Tracking results on the PETS 2009 S2L1_View_1 dataset with trajectory refinement using PSO. Frames #70, 130, 320

Figure 4.7 illustrates some tracking results that were obtained using only individual tracking. As we can observe, the trajectories are not so smooth in comparison to the trajectories obtained through the optimization. In particular, one can observe considerable jitters in the trajectories as a result of temporal switches of the identities, see, for instance, a jump close to the road sign in frame #70 of Fig. 4.7.

Fig. 4.7
figure 7

Tracking results on the PETS 2009 S2L1_View_1 dataset. Frames #70, 130, 330

Our results demonstrate that in multi-object tracking, considerable improvement of the tracking accuracy can be obtained through the use of an optimization algorithm for the refinement of the results obtained by individual trackers, even if they are built on highly discriminative appearance models among different targets. Through formulating an energy function that operates on all targets that are present in a sequence of last frames within a temporal window, and thus takes into account all interactions between them, it is possible to considerably refine the trajectories obtained by individual trackers, see Fig. 4.8.

Fig. 4.8
figure 8

The trajectories without optimization (top row) and with the optimization (bottom row).

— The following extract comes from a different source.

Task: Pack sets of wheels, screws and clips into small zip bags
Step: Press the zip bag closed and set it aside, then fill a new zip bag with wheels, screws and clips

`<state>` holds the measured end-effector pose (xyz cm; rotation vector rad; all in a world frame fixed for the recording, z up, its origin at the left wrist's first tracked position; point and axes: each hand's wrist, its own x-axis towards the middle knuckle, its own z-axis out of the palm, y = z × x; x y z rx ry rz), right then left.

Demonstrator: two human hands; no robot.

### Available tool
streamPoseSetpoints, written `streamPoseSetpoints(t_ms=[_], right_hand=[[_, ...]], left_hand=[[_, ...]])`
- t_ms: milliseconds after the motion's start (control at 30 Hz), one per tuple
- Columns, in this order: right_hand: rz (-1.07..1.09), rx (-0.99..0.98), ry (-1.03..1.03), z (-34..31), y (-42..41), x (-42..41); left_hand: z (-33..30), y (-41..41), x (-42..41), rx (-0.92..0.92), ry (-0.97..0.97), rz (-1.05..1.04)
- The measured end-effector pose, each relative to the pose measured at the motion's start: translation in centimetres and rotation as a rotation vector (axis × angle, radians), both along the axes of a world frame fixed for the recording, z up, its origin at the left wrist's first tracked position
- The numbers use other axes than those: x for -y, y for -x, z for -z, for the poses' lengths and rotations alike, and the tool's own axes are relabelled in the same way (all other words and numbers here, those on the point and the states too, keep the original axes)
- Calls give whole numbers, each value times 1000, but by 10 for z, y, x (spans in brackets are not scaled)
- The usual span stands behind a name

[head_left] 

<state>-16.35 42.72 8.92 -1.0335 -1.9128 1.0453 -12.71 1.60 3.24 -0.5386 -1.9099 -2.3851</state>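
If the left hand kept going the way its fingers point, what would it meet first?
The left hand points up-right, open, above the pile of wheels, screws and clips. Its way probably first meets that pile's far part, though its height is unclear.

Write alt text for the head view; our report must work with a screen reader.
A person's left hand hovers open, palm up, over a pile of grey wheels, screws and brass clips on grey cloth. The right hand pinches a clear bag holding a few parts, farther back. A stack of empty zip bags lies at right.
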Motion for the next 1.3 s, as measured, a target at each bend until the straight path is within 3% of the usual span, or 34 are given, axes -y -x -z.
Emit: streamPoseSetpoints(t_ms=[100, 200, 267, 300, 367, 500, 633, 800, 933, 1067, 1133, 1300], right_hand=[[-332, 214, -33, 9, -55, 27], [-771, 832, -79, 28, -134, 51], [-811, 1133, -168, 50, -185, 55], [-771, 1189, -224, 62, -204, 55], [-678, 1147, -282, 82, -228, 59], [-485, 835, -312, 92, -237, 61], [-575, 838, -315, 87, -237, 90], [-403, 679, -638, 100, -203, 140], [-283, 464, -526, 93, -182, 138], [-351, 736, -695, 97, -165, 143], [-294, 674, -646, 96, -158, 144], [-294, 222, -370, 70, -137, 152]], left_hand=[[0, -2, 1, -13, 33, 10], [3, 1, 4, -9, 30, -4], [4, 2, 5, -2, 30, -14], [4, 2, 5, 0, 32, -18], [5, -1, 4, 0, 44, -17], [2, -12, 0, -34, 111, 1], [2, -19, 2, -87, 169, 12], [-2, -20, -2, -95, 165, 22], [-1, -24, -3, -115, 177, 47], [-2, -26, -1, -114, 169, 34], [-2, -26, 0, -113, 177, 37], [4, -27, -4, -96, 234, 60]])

Sub-images from frames #135, 320, and 320

In our algorithm, in contrast to [3], the joint state is optimized only in some moving temporal widow, which moves forward as the time elapses. The state vector consists of the states determined by the individual trackers in the current frame and the states that were progressively refined in previous frames. In contrast to the algorithm mentioned above, no sophisticated initialization of the optimization algorithm in the form of the pre-calculated trajectories by an Extended Kalman Filter (EKF) or globally optimal discrete tracker based on linear programming [1] is needed. We also demonstrated that the PSO algorithm is an effective tool for solving such nonlinear and nonconvex energy functions. Since the PSO does not rely on any gradient information, smoothness, or continuity properties, it is possible to employ in the objective functions the terms that employ information, for instance, about the nearest neighbors, identity switches, etc. The PSO-algorithm has also demonstrated great usefulness in single object tracking where swarms consisting of 20 particles and in 10 iterations are able to follow objects, even in case of considerable temporal occlusions. The discussed algorithms were implemented in MATLAB/C.

4.6 Conclusions

We demonstrated that in multi-object tracking, considerable improvement of the tracking accuracy can be obtained through the use of an optimization algorithm for the refinement of the results obtained by individual trackers, even if they are built on highly discriminative appearance models. In the presented algorithm, the joint state is optimized in some moving temporal widow. The state vector consists of the states determined by the individual trackers in the current frame and the states that were progressively refined in the previous frames. We demonstrated that the particle swarm optimization is an effective tool for solving such nonlinear and nonconvex energy functions. Individual object tracking was considered as a numerical optimization problem, where a particle swarm optimization was utilized in searching for the best local mode of the similarity measure.